Part of the pleasure of going to APT year after year is seeing the actors in different roles. As I was driving home last night I was remembering Ridge as Tartuffe–serpentine and frightening and clever. I think Teach thinks he’s serpentine and frightening and clever, but what’s frightening is how wrong he is about everything, how worked up he is about how right he thinks he is. Poor Teach–he’s in a play by Mamet, not Moliere.
Awfully nice work, too, by Brendan Meyer, as Bobby. And once again, I love plays directed by Kenneth Albers.
If you haven’t gone yet, you should go. Or, to put in Mamet terms, you should fucking get there already. Lots of shows available from now through October.
You should also go see The Year of Magical Thinking.
Aaron Conklin has a fine review that I concur with, on every point.
In my head, I routinely mis-label Didion’s amazing piece as The Year of Living Dangerously, and that’s not entirely wrong. It’s a dangerous place Didion goes to, narrating her harrowing time when she lost her husband and child. It strikes me as dangerous for APT to have chosen the play, given the difficult subject matter. Sarah Day plunges into the danger of the subject matter, of course–courage has to be in the top five features of her mode as an actor.
And it is a dangerous journey for an audience, but it’s not unrelenting awfulness. It really did feel like a journey, a necessary one. There is humor and insight, too, but most importantly, I felt different when I left. As though I had traveled somewhere I needed to go, and that I could now move on. Kind of like a gentler, prettier Charon taking me partway across the river Styx and back to the land of the living. A three-hour tour (well, actually two).
Pretty amazing. Lots of tickets available from now until October.
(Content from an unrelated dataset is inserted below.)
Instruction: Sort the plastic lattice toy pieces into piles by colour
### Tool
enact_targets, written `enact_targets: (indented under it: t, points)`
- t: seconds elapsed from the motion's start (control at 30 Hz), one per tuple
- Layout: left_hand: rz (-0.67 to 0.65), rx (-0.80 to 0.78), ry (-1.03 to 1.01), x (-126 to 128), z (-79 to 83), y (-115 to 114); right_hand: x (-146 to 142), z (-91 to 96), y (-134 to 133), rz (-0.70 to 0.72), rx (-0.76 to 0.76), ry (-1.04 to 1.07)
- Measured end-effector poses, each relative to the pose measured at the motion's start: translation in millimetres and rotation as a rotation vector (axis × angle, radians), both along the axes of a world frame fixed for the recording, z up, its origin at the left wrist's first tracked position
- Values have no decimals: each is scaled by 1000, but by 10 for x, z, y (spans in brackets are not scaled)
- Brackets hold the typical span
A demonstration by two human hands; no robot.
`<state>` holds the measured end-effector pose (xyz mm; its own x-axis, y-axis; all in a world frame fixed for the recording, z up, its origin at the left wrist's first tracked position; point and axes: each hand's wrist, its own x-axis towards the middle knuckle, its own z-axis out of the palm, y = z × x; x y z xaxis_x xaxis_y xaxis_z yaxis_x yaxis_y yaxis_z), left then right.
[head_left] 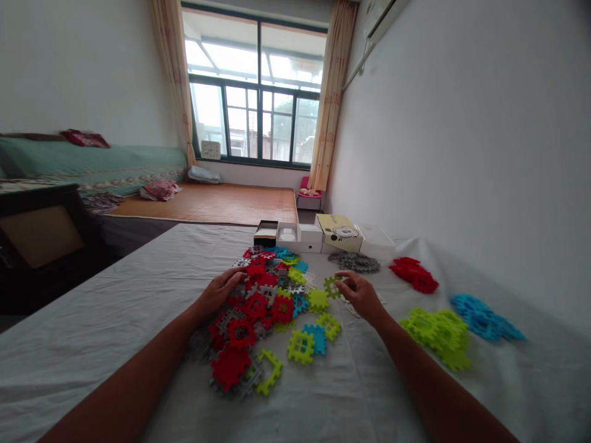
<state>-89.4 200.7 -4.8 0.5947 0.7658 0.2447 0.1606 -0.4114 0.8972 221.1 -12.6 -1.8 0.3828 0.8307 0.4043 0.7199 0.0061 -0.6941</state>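
Note:
My right hand [362, 295] pinches a lime-green plastic interlocking tile [331, 287] with notched edges, held just right of a mixed heap. My left hand [222, 291] is at the heap's left edge, fingers stretched toward the tiles, with nothing clearly held. The heap mixes red tiles [256, 306], grey tiles [229, 323], and blue and green ones. Toward me lie a loose green tile [301, 347], a blue tile [316, 338] and a green frame piece [272, 372].
Sorted piles lie to the right: grey [354, 263], red [414, 275], green [436, 335] and blue [484, 317]. A yellow cartoon box [339, 232], a black box [266, 234] and white boxes [310, 238] line the back of the cloth-covered surface [115, 301]. A wall [484, 154] bounds the right.

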Motion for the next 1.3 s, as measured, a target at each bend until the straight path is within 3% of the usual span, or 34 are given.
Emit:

There are no more tickets for Pokey LaFarge, that show is done. There are plenty of tickets left for other shows at The Sh*tty Barn, however, and if you’re kicking yourself for missing Pokey, you might get yourself a ticket for Nick Brown on July 30. In the venn diagram of Barn Sessions, there’s some overlap between Pokey and Nick in the area of Gentlemen Country/Western Swing styles–a genre I hadn’t realized I was craving until Nick’s show last summer.
I knew I was going to enjoy Pokey’s music, but I was a little nervous it was going to be hipster country, given the theatricality of the photos. When I told people about him I’d been saying he looked like k.d. lang and Pee Wee Herman had a love child, and I’m not taking that back because it’s one of my favorite things I’ve ever come up with.
But I was happy to find out that k.d. lang was a good call–musically, it was a rich night, and the theatricality was not so much camp as just big, big fun.
The horn section was great:




And once again, one of the many extreme pleasures of the Barn is how close you are to the performers. I zoomed in a little, but not much to get this shot of Pokey his own self:

Everyone should come see great stuff in Spring Green. All summer long.